Supplied data:
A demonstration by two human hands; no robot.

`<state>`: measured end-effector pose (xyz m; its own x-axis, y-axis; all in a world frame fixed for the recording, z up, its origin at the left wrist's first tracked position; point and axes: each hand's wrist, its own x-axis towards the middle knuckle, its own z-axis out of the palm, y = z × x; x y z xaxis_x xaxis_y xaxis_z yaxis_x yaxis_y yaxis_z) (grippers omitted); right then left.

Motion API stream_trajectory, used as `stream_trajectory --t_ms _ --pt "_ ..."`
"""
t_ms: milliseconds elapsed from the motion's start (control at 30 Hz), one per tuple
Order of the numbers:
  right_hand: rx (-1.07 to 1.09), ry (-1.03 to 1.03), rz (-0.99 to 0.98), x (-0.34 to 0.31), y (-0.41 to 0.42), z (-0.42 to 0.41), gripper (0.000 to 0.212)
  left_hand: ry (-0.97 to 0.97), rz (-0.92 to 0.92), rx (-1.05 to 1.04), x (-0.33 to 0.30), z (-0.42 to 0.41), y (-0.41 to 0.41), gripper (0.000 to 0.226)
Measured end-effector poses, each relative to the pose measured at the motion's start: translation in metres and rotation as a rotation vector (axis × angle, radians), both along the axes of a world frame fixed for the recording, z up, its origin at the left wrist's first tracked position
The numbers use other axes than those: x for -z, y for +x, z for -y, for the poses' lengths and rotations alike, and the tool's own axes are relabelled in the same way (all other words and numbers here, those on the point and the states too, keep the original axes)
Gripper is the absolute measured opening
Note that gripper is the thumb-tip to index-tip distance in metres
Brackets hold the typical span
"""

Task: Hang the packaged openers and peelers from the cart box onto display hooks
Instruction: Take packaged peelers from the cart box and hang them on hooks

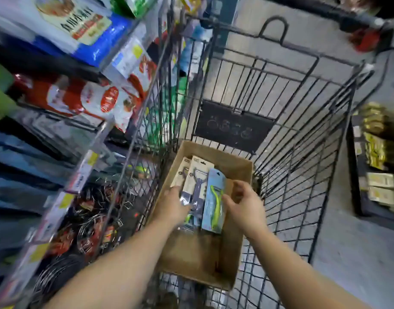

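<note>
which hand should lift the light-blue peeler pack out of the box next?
Right, probably. The right hand has its fingertips at the edge of the light-blue peeler pack in the cardboard box. The left hand is busy on the grey packs further left.

We stand in a shop aisle on a grey concrete floor (352,270). On our left, blurred shelves (89,152) carry red and blue packets; to the right, a low rack (374,152) holds gold packs.
</note>
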<state>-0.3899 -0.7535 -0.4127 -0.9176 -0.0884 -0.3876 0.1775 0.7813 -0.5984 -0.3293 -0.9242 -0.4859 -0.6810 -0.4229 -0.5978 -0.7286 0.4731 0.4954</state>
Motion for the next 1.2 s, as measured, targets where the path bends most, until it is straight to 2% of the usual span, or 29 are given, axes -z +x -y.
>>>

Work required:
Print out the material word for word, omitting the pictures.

Answer section:
A demonstration by two human hands; no robot.

`<state>`: measured end-effector pose (xyz m; its own x-axis, y-axis; all in a world frame fixed for the recording, z up, its origin at the left wrist's first tracked position; point and axes: each hand's wrist, its own x-axis towards the middle knuckle, its own z-axis out of the palm, y = z × x; x y z xaxis_x xaxis_y xaxis_z yaxis_x yaxis_y yaxis_z) (grippers omitted); right then left.

Motion API stream_trajectory, used as `stream_trajectory --t_ms _ --pt "_ ..."`
"""
t_ms: milliseconds elapsed from the motion's start (control at 30 Hz), one per tuple
Order of the numbers:
  right_hand: rx (-1.07 to 1.09), ry (-1.03 to 1.03), rz (-0.99 to 0.98), x (-0.34 to 0.31), y (-0.41 to 0.42), z (-0.42 to 0.41), gripper (0.000 to 0.212)
  left_hand: ry (-0.97 to 0.97), rz (-0.92 to 0.92), rx (-1.05 to 1.04), x (-0.33 to 0.30), z (-0.42 to 0.41), y (-0.41 to 0.41), gripper (0.000 to 0.226)
Measured end-effector poses, each relative to the pose measured at the motion's start: translation in metres and rotation as a rotation vector (axis × angle, radians), both along the axes of a world frame fixed for the recording, z up, its origin at the left wrist's first tracked position
The numbers use other axes than those: x for -z, y for +x, z for -y, for the poses' lengths and rotations alike, and the tool's own axes are relabelled in the same way (all other words and numbers here, those on the point and the states too, keep the original axes)
Gripper is the absolute measured opening
Note that gripper is the thumb-tip to index-tip distance in metres
Brackets hold the typical span
"""

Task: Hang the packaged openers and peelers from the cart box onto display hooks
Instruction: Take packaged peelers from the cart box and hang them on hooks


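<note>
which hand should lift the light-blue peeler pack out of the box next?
Right, probably. The right hand has its fingertips at the edge of the light-blue peeler pack in the cardboard box. The left hand is busy on the grey packs further left.

We stand in a shop aisle on a grey concrete floor (352,270). On our left, blurred shelves (89,152) carry red and blue packets; to the right, a low rack (374,152) holds gold packs.
</note>
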<state>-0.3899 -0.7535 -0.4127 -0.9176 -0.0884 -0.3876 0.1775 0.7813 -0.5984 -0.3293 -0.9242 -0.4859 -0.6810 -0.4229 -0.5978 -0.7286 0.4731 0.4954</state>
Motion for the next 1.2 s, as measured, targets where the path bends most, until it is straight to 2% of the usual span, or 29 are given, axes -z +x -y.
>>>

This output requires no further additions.